UUR also claims Fight for $15 retaliates against staff that support unionizing. As Waging Nonviolence, another liberal news organization, reports:

“According to Nicholas Calderon, a UUR vice president and shop steward, 15 organizers with the Fight for $15 campaign submitted UUR membership cards on April 12. Three days later, Christopher Prado, a Las Vegas-based Fight for $15 organizer and one of the original group to file for representation, was fired.

‘At noon on Tuesday, April 12, I had a meeting with management about my work and our plan for the next 10 weeks,’ Prado said over the phone. ‘At 5 p.m., we submitted our request as Fight for $15 organizers to be absorbed into the UUR contract.
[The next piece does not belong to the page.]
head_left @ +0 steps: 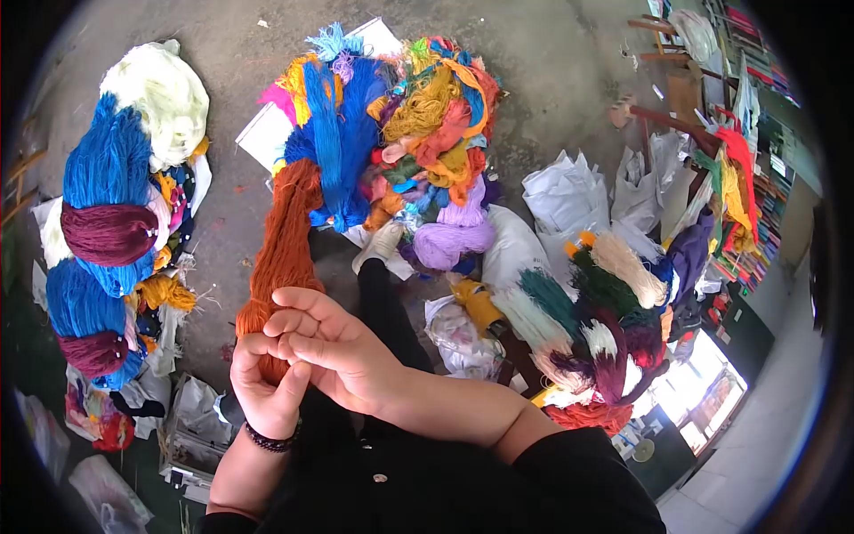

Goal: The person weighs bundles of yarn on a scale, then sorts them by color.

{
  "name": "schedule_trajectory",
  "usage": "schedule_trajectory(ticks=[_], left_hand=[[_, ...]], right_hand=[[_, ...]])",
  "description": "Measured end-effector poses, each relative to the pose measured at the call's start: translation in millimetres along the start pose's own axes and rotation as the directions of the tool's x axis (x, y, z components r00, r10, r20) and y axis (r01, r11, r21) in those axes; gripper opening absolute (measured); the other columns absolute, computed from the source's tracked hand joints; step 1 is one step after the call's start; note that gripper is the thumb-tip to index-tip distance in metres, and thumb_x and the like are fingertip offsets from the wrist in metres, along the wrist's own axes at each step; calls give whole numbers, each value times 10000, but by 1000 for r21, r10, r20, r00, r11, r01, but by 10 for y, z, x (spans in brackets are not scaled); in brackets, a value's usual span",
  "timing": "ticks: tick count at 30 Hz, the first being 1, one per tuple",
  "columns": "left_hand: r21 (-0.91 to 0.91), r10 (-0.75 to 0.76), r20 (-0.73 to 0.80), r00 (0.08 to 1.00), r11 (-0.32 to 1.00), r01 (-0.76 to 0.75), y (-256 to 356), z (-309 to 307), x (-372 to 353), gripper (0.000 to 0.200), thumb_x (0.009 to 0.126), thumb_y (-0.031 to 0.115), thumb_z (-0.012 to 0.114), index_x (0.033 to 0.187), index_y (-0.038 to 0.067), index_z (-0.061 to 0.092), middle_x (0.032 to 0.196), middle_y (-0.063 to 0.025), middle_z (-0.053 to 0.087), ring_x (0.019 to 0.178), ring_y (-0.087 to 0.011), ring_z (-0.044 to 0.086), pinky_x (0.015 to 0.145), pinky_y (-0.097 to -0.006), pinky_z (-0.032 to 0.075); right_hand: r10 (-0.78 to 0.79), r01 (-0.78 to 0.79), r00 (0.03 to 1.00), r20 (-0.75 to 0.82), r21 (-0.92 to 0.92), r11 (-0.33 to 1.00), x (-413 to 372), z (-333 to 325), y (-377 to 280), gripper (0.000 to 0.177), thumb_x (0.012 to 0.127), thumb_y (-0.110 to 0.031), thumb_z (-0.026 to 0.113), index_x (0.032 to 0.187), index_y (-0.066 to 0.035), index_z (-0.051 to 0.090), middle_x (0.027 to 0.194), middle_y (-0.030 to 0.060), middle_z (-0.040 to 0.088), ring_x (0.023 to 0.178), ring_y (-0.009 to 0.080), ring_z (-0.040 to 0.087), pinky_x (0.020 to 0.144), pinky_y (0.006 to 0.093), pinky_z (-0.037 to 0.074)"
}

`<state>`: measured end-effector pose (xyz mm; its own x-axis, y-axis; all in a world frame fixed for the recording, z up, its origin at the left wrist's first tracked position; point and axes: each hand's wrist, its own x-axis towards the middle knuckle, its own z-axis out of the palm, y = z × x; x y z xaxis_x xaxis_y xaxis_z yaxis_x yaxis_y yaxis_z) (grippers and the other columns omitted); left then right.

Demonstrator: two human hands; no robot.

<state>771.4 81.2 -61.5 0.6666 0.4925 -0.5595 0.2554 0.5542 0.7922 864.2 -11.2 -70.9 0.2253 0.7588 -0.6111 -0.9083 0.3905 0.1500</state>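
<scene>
A long rust-orange yarn hank (pixel 283 236) stretches from the multicoloured pile down to my hands. It narrows to a bunched, brighter end just by my left fingers, and some orange shows inside the loop of that hand. My left hand (pixel 267 378), with a dark beaded bracelet at the wrist, is closed with thumb and fingertips pinched. My right hand (pixel 347 356) meets it, thumb pressed toward the index finger and the other fingers curled loosely. The fingertips of both hands touch or nearly touch. Whatever thin thing lies between them is too small to make out.
Blue yarn hanks (pixel 342 133) and a mixed-colour yarn pile (pixel 436 116) lie on the concrete floor ahead. Stacked blue and maroon bundles (pixel 107 205) stand left. At right are white sacks (pixel 565 196) and more hanks (pixel 614 320). My shoe (pixel 378 246) touches the pile.
</scene>
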Motion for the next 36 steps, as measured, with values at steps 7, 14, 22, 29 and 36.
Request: schedule_trajectory(ticks=[7,14,22,29,36], left_hand=[[27,-31,-1,1000,999,31,-85,26,-17,283,793,41,731,955,54,499,894,8,547,835,-71,512,803,-221,429],[109,-8,56,998,994,2,-117,-1,-20,265,875,205,693,1000,47,522,877,17,525,790,-70,514,730,-203,436],[530,100,72,992,839,-123,-53,28,39,133,794,79,760,859,20,661,801,-26,642,738,-114,577,702,-248,462],[593,133,315,940,745,-304,-17,51,67,210,764,108,787,899,13,657,815,-34,647,657,-111,580,617,-252,469],[629,110,468,877,656,-418,-76,75,38,107,834,85,705,814,-4,650,694,-28,615,574,-80,535,529,-202,402]], right_hand=[[-17,18,1000,3,-3,1000,-50,-57,-42,439,938,-13,526,1354,-84,403,1165,29,582,1040,109,565,900,242,453],[-45,45,999,22,-3,999,-82,-99,-77,418,942,-20,531,1338,-86,418,1156,48,582,1030,108,574,898,251,467],[-94,68,993,-73,-301,951,-295,-89,-503,479,956,-147,548,1380,-78,336,1263,111,443,1123,196,509,978,398,462],[24,-20,1000,15,-223,975,-484,-166,-670,528,960,-261,557,1392,-67,323,1272,109,432,1115,192,492,932,370,491],[66,-57,997,29,-238,970,-646,-197,-810,546,955,-303,560,1398,-85,326,1294,98,436,1101,177,482,945,367,459]])
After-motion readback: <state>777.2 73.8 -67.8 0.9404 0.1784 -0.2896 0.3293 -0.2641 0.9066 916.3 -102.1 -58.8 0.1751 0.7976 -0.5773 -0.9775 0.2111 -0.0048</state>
And on Friday, April 15, I was retaliated against.’ His managers fired him with one week’s severance pay.

‘The stated reason for his termination was a lack of budget,’ said Calderon, but the UUR believes this was a lie, as ‘the budget was funded for the coming months.’ This led the UUR to file an Unfair Labor Practice claim with the National Labor Relations Board against SEIU on the grounds of retaliation for union activity.”

The SEIU appears to believe that $15 starting wages and a union would seriously hurt its operations. It seems unlikely the union would expose itself to hypocrisy charges otherwise. Fight for $15 skeptics should ask SEIU  to explain this double standard.